- **What the exercise asks**: Going line by line through the data below, how many lines contain the word "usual"? Give only the number.
_____
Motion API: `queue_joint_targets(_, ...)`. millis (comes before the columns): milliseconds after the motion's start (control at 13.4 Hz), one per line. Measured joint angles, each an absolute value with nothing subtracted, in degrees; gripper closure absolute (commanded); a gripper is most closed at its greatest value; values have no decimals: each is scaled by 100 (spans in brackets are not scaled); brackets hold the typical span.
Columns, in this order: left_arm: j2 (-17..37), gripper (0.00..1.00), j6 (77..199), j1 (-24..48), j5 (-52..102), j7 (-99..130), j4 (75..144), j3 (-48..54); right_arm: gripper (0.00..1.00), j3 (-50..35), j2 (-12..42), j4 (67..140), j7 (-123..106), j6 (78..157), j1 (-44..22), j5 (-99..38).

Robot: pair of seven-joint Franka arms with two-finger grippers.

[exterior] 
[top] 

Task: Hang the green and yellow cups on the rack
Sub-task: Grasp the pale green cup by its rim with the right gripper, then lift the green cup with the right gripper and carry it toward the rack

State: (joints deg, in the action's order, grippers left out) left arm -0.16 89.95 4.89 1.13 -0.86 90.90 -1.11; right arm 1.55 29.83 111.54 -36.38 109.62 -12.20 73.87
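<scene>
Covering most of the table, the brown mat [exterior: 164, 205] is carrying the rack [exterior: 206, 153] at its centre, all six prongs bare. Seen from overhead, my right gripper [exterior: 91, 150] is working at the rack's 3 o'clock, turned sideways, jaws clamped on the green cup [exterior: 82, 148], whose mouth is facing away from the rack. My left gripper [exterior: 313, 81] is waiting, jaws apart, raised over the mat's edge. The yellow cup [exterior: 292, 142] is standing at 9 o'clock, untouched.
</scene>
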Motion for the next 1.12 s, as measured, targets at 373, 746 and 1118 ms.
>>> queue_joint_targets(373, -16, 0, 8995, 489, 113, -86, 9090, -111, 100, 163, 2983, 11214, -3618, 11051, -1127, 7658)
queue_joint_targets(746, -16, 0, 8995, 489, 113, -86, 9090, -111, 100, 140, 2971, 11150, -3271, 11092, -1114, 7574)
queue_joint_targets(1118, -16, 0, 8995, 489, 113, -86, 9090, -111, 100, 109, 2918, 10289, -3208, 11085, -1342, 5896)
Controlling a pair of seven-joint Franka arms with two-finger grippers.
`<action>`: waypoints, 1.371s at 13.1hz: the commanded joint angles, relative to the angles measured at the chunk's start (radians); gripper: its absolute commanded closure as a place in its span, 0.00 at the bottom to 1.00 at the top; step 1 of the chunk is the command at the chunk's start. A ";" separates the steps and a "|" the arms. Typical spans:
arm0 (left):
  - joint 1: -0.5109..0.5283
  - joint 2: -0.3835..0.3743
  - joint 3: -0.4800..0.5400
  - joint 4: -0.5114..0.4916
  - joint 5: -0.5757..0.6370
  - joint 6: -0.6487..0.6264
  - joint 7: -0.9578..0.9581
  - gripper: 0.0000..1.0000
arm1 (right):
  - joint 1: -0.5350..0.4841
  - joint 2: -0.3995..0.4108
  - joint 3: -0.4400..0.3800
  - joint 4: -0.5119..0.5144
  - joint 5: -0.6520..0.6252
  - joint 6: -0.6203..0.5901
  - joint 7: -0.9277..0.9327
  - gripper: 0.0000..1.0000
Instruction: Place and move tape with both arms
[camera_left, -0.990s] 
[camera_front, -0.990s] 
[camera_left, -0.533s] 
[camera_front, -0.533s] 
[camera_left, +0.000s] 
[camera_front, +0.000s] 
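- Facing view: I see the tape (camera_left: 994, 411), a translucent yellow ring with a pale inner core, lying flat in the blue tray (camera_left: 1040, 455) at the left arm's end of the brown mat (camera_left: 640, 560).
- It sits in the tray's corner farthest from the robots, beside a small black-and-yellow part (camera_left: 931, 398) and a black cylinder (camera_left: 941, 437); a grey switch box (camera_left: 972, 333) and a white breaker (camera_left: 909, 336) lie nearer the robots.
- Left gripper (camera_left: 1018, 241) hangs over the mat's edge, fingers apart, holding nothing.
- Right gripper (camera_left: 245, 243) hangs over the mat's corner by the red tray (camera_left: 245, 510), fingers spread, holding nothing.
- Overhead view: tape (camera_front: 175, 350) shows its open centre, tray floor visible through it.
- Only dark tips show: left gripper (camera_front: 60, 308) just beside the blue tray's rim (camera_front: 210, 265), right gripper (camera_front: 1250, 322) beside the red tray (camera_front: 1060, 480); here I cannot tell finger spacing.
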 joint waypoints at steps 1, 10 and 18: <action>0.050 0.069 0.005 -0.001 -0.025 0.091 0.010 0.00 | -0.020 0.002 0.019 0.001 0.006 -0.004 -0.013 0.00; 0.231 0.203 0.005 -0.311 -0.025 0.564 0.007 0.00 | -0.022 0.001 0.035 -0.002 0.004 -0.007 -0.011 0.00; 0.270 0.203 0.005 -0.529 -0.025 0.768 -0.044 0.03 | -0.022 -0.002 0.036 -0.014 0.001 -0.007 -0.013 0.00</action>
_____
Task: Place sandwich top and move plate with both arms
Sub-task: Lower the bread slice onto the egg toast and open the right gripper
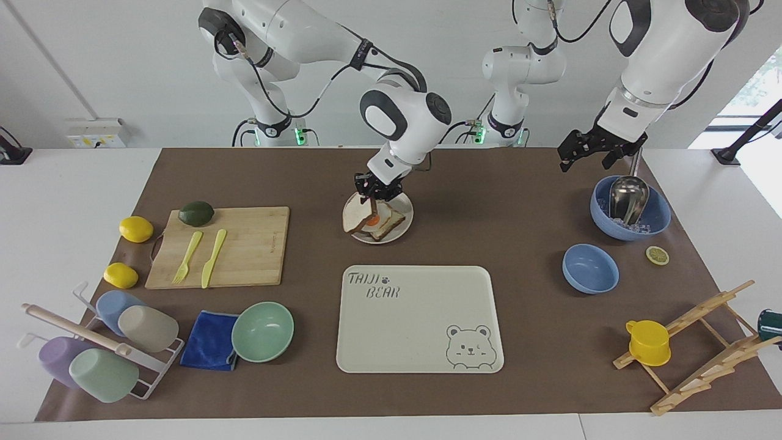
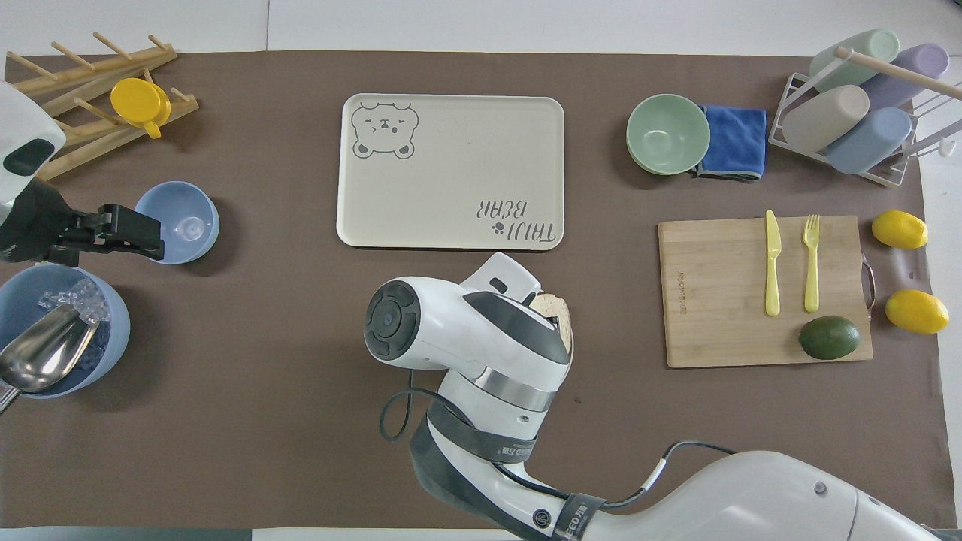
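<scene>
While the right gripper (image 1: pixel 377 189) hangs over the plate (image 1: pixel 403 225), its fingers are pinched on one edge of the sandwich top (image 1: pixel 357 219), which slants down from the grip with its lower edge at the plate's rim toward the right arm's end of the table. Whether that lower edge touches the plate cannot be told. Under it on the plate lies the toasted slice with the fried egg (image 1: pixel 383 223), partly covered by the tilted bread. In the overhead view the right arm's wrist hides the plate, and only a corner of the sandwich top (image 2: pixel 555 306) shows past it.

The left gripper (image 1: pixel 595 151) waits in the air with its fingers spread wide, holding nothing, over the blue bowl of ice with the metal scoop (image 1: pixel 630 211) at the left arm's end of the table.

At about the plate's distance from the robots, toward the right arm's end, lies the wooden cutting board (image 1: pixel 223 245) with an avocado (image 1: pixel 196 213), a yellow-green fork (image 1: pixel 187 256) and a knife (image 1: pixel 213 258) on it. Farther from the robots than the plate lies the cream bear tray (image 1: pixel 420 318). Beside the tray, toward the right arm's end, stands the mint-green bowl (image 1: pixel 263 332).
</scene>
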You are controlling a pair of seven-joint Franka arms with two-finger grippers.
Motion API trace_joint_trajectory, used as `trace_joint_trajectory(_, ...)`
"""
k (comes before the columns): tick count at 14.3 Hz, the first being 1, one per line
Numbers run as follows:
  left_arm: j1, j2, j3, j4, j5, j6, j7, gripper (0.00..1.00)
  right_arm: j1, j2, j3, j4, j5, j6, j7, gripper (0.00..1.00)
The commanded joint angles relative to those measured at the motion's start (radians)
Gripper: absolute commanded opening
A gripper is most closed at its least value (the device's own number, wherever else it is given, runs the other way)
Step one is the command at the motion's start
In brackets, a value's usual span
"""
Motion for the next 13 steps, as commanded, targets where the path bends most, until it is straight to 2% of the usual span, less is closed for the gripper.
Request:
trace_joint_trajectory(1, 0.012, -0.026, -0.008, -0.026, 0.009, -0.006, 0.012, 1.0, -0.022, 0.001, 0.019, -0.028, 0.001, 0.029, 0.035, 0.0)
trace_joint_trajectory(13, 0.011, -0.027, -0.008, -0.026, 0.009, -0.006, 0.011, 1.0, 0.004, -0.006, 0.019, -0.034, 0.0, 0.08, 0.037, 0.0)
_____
- **Answer to the problem**: 2